• Your instructions
For each line of the listing that includes the word "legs", show the whole line.

• Dataset extract
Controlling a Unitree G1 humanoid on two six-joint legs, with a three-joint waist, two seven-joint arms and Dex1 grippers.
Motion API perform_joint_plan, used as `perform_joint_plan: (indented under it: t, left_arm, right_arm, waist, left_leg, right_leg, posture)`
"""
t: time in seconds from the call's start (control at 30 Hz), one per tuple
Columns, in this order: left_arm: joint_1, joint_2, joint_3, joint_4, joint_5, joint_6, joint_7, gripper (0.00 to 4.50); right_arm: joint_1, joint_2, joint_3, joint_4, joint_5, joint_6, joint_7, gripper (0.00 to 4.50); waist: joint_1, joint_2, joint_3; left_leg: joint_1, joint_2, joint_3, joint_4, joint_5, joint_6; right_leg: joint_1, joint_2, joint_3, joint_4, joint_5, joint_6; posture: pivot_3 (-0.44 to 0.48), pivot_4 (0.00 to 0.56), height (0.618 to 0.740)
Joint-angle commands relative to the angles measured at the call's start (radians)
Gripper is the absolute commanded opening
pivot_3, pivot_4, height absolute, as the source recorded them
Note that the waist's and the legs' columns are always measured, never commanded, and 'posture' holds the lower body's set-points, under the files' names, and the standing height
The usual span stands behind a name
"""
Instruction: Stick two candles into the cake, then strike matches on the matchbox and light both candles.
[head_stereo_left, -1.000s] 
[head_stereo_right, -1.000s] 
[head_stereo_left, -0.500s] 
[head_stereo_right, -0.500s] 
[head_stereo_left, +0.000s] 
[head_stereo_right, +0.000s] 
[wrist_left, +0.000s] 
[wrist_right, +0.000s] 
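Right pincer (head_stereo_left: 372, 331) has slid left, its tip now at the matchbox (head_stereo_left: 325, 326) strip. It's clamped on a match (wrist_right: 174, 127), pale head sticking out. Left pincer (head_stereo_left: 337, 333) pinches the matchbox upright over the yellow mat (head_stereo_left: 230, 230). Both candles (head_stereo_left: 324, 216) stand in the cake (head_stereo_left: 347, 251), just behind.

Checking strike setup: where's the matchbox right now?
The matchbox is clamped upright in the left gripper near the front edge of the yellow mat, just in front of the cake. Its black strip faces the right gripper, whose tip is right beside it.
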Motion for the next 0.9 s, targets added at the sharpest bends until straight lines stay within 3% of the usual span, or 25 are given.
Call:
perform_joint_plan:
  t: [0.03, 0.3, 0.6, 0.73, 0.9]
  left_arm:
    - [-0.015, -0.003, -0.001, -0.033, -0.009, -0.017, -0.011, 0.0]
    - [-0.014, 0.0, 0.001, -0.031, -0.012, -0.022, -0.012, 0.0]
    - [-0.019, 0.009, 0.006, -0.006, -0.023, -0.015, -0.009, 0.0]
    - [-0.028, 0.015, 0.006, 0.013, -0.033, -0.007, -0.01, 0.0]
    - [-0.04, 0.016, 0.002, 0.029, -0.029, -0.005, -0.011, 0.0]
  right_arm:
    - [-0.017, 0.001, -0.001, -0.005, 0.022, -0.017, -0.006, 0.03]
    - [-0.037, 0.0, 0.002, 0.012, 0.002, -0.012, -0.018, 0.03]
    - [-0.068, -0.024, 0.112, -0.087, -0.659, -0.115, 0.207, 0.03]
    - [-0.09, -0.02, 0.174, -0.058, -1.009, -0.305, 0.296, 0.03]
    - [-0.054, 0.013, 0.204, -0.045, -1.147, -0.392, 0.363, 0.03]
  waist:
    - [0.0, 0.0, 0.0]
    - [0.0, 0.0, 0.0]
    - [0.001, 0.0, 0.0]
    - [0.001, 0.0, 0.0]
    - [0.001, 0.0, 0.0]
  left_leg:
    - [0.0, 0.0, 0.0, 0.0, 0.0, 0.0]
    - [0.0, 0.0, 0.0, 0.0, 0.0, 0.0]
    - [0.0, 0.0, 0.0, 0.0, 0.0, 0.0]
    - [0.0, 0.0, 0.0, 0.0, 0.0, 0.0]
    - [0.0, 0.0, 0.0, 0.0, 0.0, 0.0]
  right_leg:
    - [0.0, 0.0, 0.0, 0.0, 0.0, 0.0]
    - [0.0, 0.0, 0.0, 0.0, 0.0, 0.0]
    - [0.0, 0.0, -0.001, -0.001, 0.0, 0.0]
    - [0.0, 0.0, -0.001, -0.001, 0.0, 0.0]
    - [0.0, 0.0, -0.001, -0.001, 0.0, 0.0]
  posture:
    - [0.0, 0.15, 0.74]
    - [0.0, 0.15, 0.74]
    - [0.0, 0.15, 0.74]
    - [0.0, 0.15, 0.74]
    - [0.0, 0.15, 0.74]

• Response for this exercise
Controlling a Unitree G1 humanoid on two six-joint legs, with a three-joint waist, two seven-joint arms and Dex1 grippers.
Note that the waist's and the legs' columns are always measured, never commanded, and 'posture' holds the lower body's set-points, under the files' names, and the standing height

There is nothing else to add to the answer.